Lets create a user belonging to different group. For this there is a small change in command especially the switch of that command. We will create user named “jhon” belonging to the group “bob”.
“useradd -g bob jhon”
It is also possible that a single user can belong to many groups. Lets see how.
“useradd -G bob,alice abraham”
So, we have user abraham belonging to three groups, yes THREE groups. The first and default is “abraham” and other two are “bob” and “alice”
Amazed again?? Don`t be.
Remember: Whenever you create a user belonging to other groups, the default group is always there and its name is same as the user created with the same restriction of the group.
Also we can know whether the user is present or not from “id” command. It also shows other groups which that user belongs to. (Shown above)
Note: You can get full information about “useradd” cmd by referring its man pages. Just type “man useradd” on your terminal.
One can also look at the command “usermod”, just type “man usermod” to check options.
Pheww… Enough talking about users and groups now lets talk about permissions.
Permissions:
You can assign permissions to any files or directories under Linux.
Lets check it how.
First lets login to one of the account just created above, lets say we are logged in as user “alice” (snap below)
Now, lets create a directory under documents directory and then lets create a test.txt file. (Shown Below in snap)
Change to some other user say “abraham” and try to enter into “alice” home directory, what do you notice? Yes you are right, you can`t enter into “alice” home directory from other user account. (Snap shown below)
Lets, add user “abraham” to the group named “alice”, we will do this by using command “usermod” (snap shot below)
Note: When you create any user you can specify groups explicitly there. But suppose the user is created and then you want to change its properties, then use “usermod” command.
Again lets try to login as “abraham” and again access the same directory i.e. “alice” home directory, what you notice?
Eventhough “abraham” user belongs to both the groups “alice” and “abraham”, it is not able to still access that directory. This is because when we check its permissions we can come to know that what permissions exits on that directory.
Check its permissions with “ls -l” (Snap shot below)
Remember that the permissions follow in a specific order,
1) User permission
2) Group permission
3) Other permission
Earlier we just added our user “abraham” to the group named “alice” to access alice`s home directory. But we have not specified the permission for the group/groups in which it is present.
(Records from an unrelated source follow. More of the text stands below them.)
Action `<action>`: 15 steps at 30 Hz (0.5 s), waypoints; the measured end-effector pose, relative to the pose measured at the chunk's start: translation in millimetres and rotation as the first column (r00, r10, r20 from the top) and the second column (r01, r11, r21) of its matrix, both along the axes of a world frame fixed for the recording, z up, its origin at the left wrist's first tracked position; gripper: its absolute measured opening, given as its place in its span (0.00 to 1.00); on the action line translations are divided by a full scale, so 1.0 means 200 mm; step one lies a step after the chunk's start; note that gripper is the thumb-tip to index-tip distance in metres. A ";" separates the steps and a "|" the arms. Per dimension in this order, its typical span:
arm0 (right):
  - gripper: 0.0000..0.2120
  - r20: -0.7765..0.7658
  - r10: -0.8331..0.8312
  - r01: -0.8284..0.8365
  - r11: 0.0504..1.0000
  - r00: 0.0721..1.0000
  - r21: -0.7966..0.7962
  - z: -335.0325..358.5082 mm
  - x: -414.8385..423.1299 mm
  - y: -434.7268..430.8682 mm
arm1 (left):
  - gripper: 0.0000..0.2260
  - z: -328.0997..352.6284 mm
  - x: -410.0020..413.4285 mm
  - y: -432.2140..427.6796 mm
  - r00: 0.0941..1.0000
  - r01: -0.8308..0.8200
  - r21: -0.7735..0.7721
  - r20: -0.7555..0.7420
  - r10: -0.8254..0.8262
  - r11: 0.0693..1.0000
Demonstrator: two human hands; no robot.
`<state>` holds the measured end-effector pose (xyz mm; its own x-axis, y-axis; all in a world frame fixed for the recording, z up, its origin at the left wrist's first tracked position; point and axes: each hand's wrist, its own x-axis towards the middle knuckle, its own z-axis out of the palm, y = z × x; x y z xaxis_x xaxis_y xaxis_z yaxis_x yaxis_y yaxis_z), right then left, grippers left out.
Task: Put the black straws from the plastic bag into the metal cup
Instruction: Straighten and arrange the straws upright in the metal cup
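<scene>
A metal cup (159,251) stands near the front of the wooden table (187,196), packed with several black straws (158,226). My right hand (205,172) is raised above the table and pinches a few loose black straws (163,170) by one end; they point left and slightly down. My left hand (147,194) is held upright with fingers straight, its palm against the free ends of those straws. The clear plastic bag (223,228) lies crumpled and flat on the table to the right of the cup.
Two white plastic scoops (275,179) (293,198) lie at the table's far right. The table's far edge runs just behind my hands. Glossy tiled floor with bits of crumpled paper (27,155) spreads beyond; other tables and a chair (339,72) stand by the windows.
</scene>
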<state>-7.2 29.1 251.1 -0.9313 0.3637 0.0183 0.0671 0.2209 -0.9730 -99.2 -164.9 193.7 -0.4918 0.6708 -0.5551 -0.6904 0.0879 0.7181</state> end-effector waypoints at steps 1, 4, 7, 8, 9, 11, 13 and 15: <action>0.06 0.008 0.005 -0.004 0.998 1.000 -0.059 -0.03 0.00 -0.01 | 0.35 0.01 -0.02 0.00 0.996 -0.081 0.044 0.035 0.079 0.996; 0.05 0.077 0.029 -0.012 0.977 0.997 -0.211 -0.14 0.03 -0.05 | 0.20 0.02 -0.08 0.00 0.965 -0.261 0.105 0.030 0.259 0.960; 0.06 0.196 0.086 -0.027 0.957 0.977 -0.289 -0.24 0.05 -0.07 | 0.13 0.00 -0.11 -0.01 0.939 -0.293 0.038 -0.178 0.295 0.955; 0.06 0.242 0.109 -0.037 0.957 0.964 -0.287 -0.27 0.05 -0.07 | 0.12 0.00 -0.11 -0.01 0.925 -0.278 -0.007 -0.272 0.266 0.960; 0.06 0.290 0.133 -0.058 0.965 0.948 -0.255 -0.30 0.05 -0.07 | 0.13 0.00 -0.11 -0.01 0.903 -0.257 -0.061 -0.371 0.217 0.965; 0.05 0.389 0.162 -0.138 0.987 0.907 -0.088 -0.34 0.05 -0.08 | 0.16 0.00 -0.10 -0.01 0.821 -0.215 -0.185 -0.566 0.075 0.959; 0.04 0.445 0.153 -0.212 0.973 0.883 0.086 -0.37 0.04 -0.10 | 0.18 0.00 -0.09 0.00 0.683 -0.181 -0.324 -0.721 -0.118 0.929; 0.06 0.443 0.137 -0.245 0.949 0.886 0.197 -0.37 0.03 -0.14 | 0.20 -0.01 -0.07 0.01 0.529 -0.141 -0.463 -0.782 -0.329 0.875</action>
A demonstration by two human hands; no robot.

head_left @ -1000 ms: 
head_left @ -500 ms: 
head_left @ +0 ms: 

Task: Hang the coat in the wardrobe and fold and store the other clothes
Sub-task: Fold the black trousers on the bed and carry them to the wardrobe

So, lets give group/groups a permission of r,w and x (r=read, w=write and x=execute). This can be done with “chmod” command. And again check the permission (Snapshot is shown below)
Note: Execute this command with root privileges.
Note:When we create a user, then the permissions are in restrictive mode by default. We need to change them according to our needs.
Commands that you can check for permissions are
1) chown
2) chgrp
3) chmod
Just open manual pages and go through it like “man chmod”.